Хотя конкурирующие версии событий Октября были внутренне последовательными и правдоподобными, власть, позволявшая их рассказывать, была распределена между рассказчиками отнюдь не поровну. Критики рисовали картину подавляющей силы большевиков, которой сами большевики могли бы быть довольны: «У большевиков есть пушки, пулеметы, броневики, броненосцы, крейсера, аэропланы, красная гвардия, охранные отделения… Казалось бы, огромный и могучий аппарат власти, и к тому же народной, опирающейся на доверие десятков миллионов крестьян, рабочих и солдат». Этой гиперболой они хотели подчеркнуть отсутствие «нравственной силы» этой власти[182]

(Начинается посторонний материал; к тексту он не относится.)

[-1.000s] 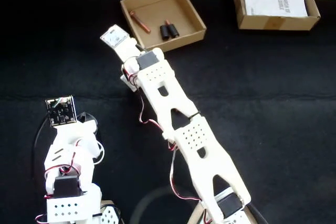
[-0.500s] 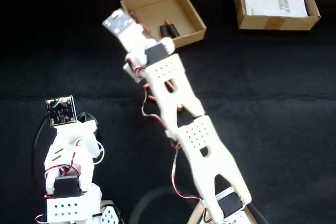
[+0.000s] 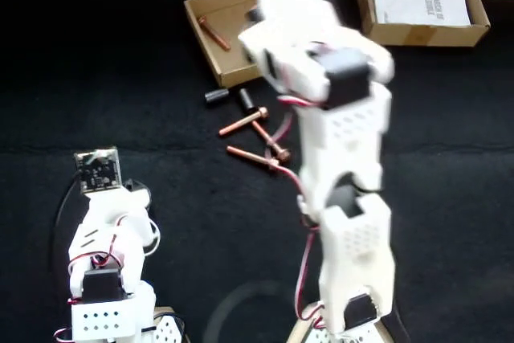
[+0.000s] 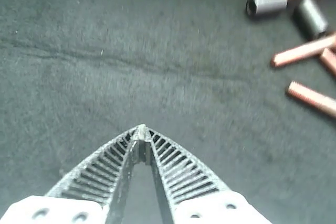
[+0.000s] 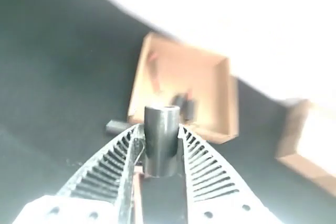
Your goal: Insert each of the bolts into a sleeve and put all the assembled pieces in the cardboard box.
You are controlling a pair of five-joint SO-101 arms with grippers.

. Большевики не разделяли представления своих критиков о нравственности. Они давно критиковали силу представительства, находившуюся в распоряжении дореволюционной «буржуазной» культуры. Еще до государственного переворота Военно-революционный комитет приказал конфисковать печатный станок несоциалистической газеты «Русская воля», а в конце ноября 1917 года было закрыто большинство «буржуазных» газет [Блюм 1994: 34–41]. Приняв декрет об ограниченном и временном запрете печати через два дня после захвата власти (так называемый Декрет о печати), большевики отметили, что «буржуазная пресса есть одно из могущественнейших оружий буржуазии» и ей нельзя позволять и дальше «отравлять умы и вносить смуту в сознание масс»[183]. Такие рассуждения имели значительные последствия: цензура была не вопросом временной тактической целесообразности, а философским аргументом, который логически должен был повлечь за собой, как добавил Троцкий на заседании ВЦИК Советов 4 ноября 1917 года, физическую конфискацию буржуазных печатных станков и запасов газетной бумаги. Запрет буржуазной прессы, отмечал Троцкий в резолюции заседания, был «необходимой переходной мерой для установления нового режима в области печати, такого режима, при котором капиталисты – собственники типографий и бумаги не могли бы становиться самодержавными фабрикантами общественного мнения» [Декреты советской власти 1957, 1: 43].Подавление контрпропаганды
Умеренные социалисты, в равной степени осознавая силу представительства, понимали, что большевики неизбежно обратят это оружие и против них. Эти «авантюристы и заговорщики», писала «Рабочая газета», будут вынуждены прибегнуть к «голому насилию и террору», чтобы «навязать свою волю великой стране и свободному народу». Благодаря этому, с надеждой добавляла газета, население увидит правду: «А это революция? Подумайте об этом, т<оварищи> рабочие и солдаты»[184]
. Предсказания меньшевиков о том, что большевики будут закрывать собрания, запрещать демонстрации, разгонять профсоюзы и громить партийные организации, вскоре сбылись. Сразу же после захвата власти в октябре новая власть потребовала, чтобы все легальные частные социалистические газеты помещали на своих первых страницах все большевистские декреты и резолюции, а также редакционные статьи большевистского органа. Эти меры они сопровождали доносами на умеренную социалистическую прессу. Сами же они часто перепечатывали «ложь» со страниц меньшевистских и эсеровских газет о разрушении Зимнего дворца, о большевистских снайперах, стрелявших с крыш по прохожим в разрушенном Петрограде, и о провале «большевистского мятежа»[185]. Указывая на то, где их критики в прессе переходят границы повествования, большевики пытались переформулировать вопрос о цензуре с точки зрения «правда против лжи», а не «принуждение против свободы». В то же время небольшевистские издания вели ежедневную хронику цензуры и репрессий. Все это привело к тому, что к лету 1918 года оппозиционная пресса лежала в руинах, ее газеты были закрыты, печатные станки конфискованы, редакторы арестованы или сосланы.Цензура, репрессии, добровольная и вынужденная эмиграция были, безусловно, эффективными средствами подавления контрпропаганды, а благодаря важности этого вопроса в историографии этого периода эти меры были хорошо документированы[186]
. Однако сама контрпропаганда обладала одной фундаментальной слабостью. В отличие от революционного повествования, она не имела высшего смысла и символической власти. Так, она не могла использовать для своих целей «великую историю» или готовые эмоциональные символы и образы (подобные образу взятия Бастилии). Нарратив революции строился на драматизме, эмоциях и страстной приверженности, в то время как нарратив переворота должен был вызывать ассоциации со стерильностью, авантюризмом и бессмысленностью. В лучшем случае он мог бы сделать из Октябрьской революции лишь циничный захват власти, приравняв его к неудачным Июльским дням и Корниловскому мятежу 1917 года.